A coronary CTA is helpful in the prevention of a heart attack or stroke and is often used to prepare a patient for a kidney transplant.

Preparing for the Coronary CTA Procedure

To prepare for the procedure, patients should wear loose, comfortable fitting clothing. A gown may be offered to wear during the procedure.

Metal objects that include jewelry, eyeglasses, or dentures should be removed or left at home. Hearing aids or dental work may need to be removed. Patients may be asked to remove any piercings.

Patients may be asked to take a beta-blocker medication the night before the procedure in order to lower their heart rate and enhance the quality of the examination.

On the day of the examination, patients will be asked to avoid diet pills and caffeinated drinks such as coffee, tea, energy drinks or soda. Patients will be asked to refrain from the use of Viagra or similar medication.

The Coronary CTA Procedure

The technician will place electrodes on the patient’s chest. The electrodes are attached to an electrocardiograph monitor (ECG) and will display the heart’s electrical activity during the examination.

An intravenous (IV) line will be inserted into the patient’s arm. An iodine contrast dye is injected into a vein through the IV. The dye will provide clear, accurate images for review. Medication will be administered through the same intravenous to slow or stabilize the heart rate.

X-rays are then taken.

The patient may be asked to raise or lower their arms during the examination. This will help improve the quality of the images. The table the patient is lying on will move through the CT scanner to take several images. Patients may be asked to hold their breath during the scanning process.

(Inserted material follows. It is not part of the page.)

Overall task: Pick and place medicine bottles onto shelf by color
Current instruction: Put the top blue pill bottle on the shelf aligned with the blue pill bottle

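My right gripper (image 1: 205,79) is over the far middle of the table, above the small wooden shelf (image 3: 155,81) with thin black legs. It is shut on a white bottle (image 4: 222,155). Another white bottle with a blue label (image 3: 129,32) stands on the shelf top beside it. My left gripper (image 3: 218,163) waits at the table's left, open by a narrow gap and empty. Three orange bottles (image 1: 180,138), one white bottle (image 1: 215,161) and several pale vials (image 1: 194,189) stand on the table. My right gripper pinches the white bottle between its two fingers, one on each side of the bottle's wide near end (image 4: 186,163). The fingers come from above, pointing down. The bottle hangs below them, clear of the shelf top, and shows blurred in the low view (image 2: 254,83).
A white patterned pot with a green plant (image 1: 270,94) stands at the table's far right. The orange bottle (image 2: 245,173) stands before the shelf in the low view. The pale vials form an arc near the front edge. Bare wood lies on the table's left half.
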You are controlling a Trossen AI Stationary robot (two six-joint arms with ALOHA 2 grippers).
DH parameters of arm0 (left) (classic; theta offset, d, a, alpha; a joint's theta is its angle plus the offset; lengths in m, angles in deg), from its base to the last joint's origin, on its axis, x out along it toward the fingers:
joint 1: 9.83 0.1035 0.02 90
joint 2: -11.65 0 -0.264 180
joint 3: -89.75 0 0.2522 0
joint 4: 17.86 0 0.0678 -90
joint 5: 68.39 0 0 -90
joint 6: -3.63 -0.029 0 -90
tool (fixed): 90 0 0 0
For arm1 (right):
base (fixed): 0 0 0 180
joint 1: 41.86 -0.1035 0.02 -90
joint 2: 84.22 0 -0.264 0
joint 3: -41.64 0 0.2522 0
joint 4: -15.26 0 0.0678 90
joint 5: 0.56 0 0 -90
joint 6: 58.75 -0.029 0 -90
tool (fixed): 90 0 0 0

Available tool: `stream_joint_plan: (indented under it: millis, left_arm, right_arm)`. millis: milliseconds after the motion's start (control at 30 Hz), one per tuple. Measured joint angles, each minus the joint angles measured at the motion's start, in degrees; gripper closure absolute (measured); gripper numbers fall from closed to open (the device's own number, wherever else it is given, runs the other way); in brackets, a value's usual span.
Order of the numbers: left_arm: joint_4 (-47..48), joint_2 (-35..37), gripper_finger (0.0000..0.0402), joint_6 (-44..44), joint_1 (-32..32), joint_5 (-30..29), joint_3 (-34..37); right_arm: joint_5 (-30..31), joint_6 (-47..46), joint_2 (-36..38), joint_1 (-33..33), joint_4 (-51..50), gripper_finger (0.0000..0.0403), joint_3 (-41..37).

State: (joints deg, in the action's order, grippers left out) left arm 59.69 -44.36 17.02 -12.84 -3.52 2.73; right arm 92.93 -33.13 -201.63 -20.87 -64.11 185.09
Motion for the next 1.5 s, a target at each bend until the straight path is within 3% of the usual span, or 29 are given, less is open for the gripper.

The results of the scans are used to create 3-D images that are analyzed to identify coronary artery disease.

Benefits of a Coronary CTA

There are several benefits of the coronary CTA procedure. A coronary CTA is not invasive and does not require the insertion of a catheter. It is also time-and cost-effective with a low risk of side effects. A coronary CTA provides views of bone, soft tissue and blood vessels. It may be able to identify other reasons for a patient’s symptoms, including an injury to the aorta or a blood clot in the lungs. A coronary CTA can be performed on patients with implantable medical devices, unlike an MRI. After a coronary CTA no radiation remains in the patient’s body.

Risks of a Coronary CTA

A coronary CTA is a relatively risk-free procedure. The medication used to slow the heart rate may cause patients to become dizzy when they stand. Patients will be asked to sit up slowly before they can stand. The amount of radiation a patient is exposed to is very small. The contrast dye used during the procedure may cause damage to the kidneys. Patients with severe kidney disease or diabetes may not be able to undergo this examination. Patients who are pregnant or nursing need to notify their physicians before undergoing the procedure. Other risks of a coronary CTA may include an allergic reaction to the contrast dye.